OECDやユネスコの動向をもとに教育の未来を論じる一冊『世界の教育はどこへ向かうか』を読んで、日本の教育の強みや探究学習の可能性、そして私自身ができる支援について考えました。教員経験を経て現在は英語教室を運営する立場から、未来の学校像や教師不足への対応について、自分の実践とともにまとめています。
『世界の教育はどこへ向かうか』を読んで
最近、読書の時間をあえて取るようにしています。そんな中で、この本との出会いは偶然でした。たまたま立ち寄った書店でタイトルが目に留まり、気になっていた矢先に、教育関係の同期の友人との会話でこの本が話題に上がったのです。これはもう読むしかない──そう思って手に取りました。
教育の未来と、私が今できること
『世界の教育はどこへ向かうか』(白井俊著/中公新書)は、OECDやユネスコといった国際機関の動向をふまえながら、世界の教育の潮流と未来を描き出す一冊です。国際的な教育改革や日本の教育の強み、そしてこれからの課題まで、幅広い視点で論じられており、教育者として深く頷くことが多くありました。
日本の強み「規律性」と探究学習の本質
本書を読んで特に印象的だったのは、日本の「規律性」が国際的にも際立っている点です。PISAの学力調査では、以前はフィンランドが注目されていましたが、最近では日本の方がスコアが高く、その背景にこの規律性があることが示唆されています。
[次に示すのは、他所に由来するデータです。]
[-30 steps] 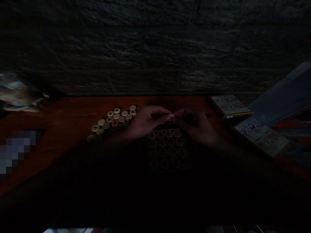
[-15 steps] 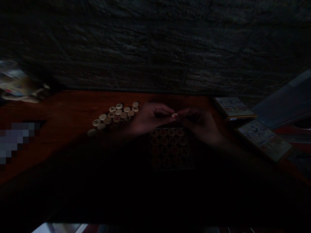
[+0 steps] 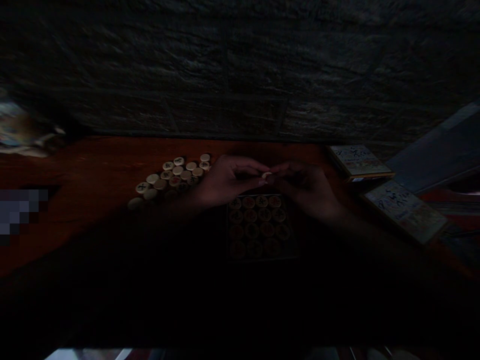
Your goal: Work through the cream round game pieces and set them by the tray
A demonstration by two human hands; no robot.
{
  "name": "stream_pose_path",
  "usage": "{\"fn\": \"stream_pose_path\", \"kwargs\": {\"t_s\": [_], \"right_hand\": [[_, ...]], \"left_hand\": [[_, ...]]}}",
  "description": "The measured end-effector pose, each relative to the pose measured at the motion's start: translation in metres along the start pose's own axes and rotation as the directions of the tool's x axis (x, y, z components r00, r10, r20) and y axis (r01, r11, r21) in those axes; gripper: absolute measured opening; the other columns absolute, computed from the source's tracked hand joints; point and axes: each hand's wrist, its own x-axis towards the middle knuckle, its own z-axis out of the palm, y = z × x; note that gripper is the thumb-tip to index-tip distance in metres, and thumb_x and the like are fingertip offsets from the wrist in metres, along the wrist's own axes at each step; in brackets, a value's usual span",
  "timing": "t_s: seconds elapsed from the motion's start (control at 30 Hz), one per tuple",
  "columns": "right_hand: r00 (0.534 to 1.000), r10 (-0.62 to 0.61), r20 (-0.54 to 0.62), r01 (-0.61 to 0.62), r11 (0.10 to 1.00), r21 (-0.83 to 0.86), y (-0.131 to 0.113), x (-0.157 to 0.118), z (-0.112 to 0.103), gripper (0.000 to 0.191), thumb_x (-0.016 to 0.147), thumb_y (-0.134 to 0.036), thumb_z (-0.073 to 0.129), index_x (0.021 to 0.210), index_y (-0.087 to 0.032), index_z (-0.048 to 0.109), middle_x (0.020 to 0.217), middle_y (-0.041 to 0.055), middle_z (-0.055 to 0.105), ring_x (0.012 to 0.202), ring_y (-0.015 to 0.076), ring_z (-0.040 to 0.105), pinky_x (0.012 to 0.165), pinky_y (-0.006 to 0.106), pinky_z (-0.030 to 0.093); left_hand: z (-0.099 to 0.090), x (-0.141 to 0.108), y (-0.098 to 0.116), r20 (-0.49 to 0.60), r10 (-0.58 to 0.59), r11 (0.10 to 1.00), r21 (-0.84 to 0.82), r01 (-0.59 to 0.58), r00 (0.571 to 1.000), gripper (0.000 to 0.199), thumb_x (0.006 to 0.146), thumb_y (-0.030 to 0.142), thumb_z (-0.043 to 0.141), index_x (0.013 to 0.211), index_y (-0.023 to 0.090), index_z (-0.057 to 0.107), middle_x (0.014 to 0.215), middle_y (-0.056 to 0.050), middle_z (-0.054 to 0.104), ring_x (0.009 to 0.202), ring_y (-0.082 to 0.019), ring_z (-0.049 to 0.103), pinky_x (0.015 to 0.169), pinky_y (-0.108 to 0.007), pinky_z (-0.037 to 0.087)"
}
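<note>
Between the fingertips of my left hand (image 3: 228, 182) and my right hand (image 3: 309, 190) is one small round wooden piece (image 3: 266, 175); both hands pinch it. Just below them lies a dark square tray (image 3: 294, 252) with rows of round pieces marked in red or black characters. The bottom right spot of its last row shows no piece. Left of my left hand, several loose pale discs (image 3: 178, 170) lie on the wooden table (image 3: 97, 165), some with characters facing up, others plain. Deep shadow hides much of the tray and both forearms.
Two flat boxes with printed lids, one farther back (image 3: 360, 160) and one nearer (image 3: 405, 210), lie at the right. A dark stone wall (image 3: 225, 75) runs behind the table. A blurred transparent item (image 3: 18, 130) stands at the far left.
The piece between my fingers has turned, and its red mark no longer shows. The view has shifted slightly, moving most things a little left in the picture.
</note>
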Motion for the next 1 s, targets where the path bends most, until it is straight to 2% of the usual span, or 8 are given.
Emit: {"fn": "stream_pose_path", "kwargs": {"t_s": [0.33,0.5,0.77,1.0], "right_hand": [[1.0,-0.007,0.02,0.007,1.0,0.002,0.0033,0.0007,-0.0005,0.034,0.082,-0.052,0.085,0.098,-0.022,0.079,0.096,0.005,0.083,0.087,0.0216,0.077,0.082,0.037,0.06],[0.999,-0.02,0.026,0.02,1.0,-0.008,0.0039,-0.0003,-0.0009,0.033,0.081,-0.052,0.086,0.094,-0.022,0.079,0.093,0.0049,0.082,0.083,0.0211,0.076,0.079,0.036,0.06],[0.998,-0.008,0.061,0.007,1.0,0.009,-0.0015,0.0001,-0.0011,0.029,0.085,-0.05,0.082,0.09,-0.022,0.08,0.089,0.0051,0.082,0.084,0.0219,0.076,0.079,0.036,0.059],[0.998,-0.002,-0.055,-0.001,0.999,-0.051,0.0005,0.001,-0.0012,0.018,0.087,-0.037,0.081,0.089,-0.02,0.076,0.088,0.0032,0.079,0.082,0.0184,0.073,0.079,0.033,0.056]], "left_hand": [[-0.0012,0.0003,-0.001,0.017,-0.006,1.0,0.005,0.006,1.0,0.025,0.087,0.024,0.081,0.111,0.016,0.08,0.105,-0.008,0.083,0.094,-0.019,0.079,0.084,-0.028,0.062],[-0.002,-0.0001,-0.0016,0.03,0.027,1.0,0.013,-0.027,0.999,0.024,0.088,0.025,0.081,0.11,0.016,0.08,0.105,-0.009,0.083,0.093,-0.019,0.079,0.083,-0.028,0.062],[-0.0022,-0.0001,-0.0002,0.013,0.009,1.0,0.013,-0.009,1.0,0.021,0.089,0.025,0.078,0.107,0.015,0.08,0.103,-0.009,0.083,0.093,-0.019,0.078,0.084,-0.028,0.061],[-0.0027,-0.0014,0.0051,-0.066,-0.101,0.992,0.07,0.106,0.993,0.017,0.091,0.026,0.072,0.105,0.017,0.079,0.099,-0.007,0.082,0.085,-0.017,0.076,0.072,-0.026,0.059]]}}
私自身、英語教員としての経験からも、規律ある集団での学びは、日本の子どもたちが力を伸ばす土壌になっていると感じています。そして、学力において大切なのは「認知(頭で考える)」と「非認知(心で感じて決める)」のバランス。その両方をどう育てていくかは、今後の大きなテーマだと強く実感しました。
英語と教科横断の可能性
探究学習の実現には、各教科の連携や教科横断的なアプローチが欠かせません。その中で、英語は非常に大きな役割を担えると私は思っています。
以前私が行った授業では、新幹線の形状と物理の内容を英語長文と組み合わせた教材を使いました。物理の専門教員(実は夫です!)に事前に物理の授業をしてもらい、その後に英文読解へと進めたのですが、背景知識があることで理解が格段に深まりました。
このように、「日本語で基礎知識を得て、英語で発信・交流する」スタイルは、探究型学習の大きな柱になると考えています。
私が目指す「アウトソーシング型」の教育支援
本書では未来の学校像として4つのモデルが示されており、私が最も関心を持ったのは「アウトソーシング型」でした。これは、学校外の専門家が子どもの学びに関わるというモデルです。
現在私は、自宅を拠点とした英語教室narynglishを運営しています。ここでは、生徒一人ひとりに合った学びの道筋を、1 on 1の対話を通して一緒に考えることを大切にしています。英語をどう学んでいけばいいか、続けられない理由はどこにあるか──そんな悩みに寄り添いながら、「理想の学び方」を共に探す役割が、私の今のミッションだと考えています。
教師不足と、現場支援のかたち
本書では、教育の質に関わるもう一つの重大なテーマとして「教師不足」も挙げられていました。人数の充足とは裏腹に、指導力のある人材が不足しているという現状。
現場の教員の方からは「英語の勉強はできても、指導ができる人が少ない」という声も聞こえてきます。私はこれまで、商業高校や総合学科、進学校や中高一貫校など、多様な教育現場で指導をしてきました。その中で、1クラスに20人以上の異なるレベルの生徒がいる教室で、どう授業を設計し、運営していくかという知見を積んできました。
さらに今も、教育関連のセミナーや研究会に積極的に参加し続けています。その学びを活かし、これからは忙しい現場の先生方に向けた1 on 1の授業改善サポートや教材設計のアドバイスも提供できればと考えています。
「完璧なモデル」はない。だからこそ、ベストを尽くす。
IB(国際バカロレア)にしても、理念は素晴らしい一方で、日本ではなかなか普及が進まない現実もあります。
でも、「完璧な教育モデル」は存在しません。だからこそ、その時々の状況の中で“今できるベスト”を尽くし続ける教育者たちの存在こそが、未来の教育を形づくっていくのだと、私は信じています。
この本を通して、自分のこれまでの経験や学びが、これからの教育にどう貢献できるかを改めて考えるきっかけになりました。そして、ますます今やっていることを深め、より多くの人に自分の力を届けていきたいという想いが強くなりました。
そして今、自分がやるべきことは「学びたい」と願う人と、「支えたい」と願う人のあいだをつなぐこと。教育に関わるすべての人が、安心して挑戦し続けられる環境づくりの一端を担っていきたいと、心から思います。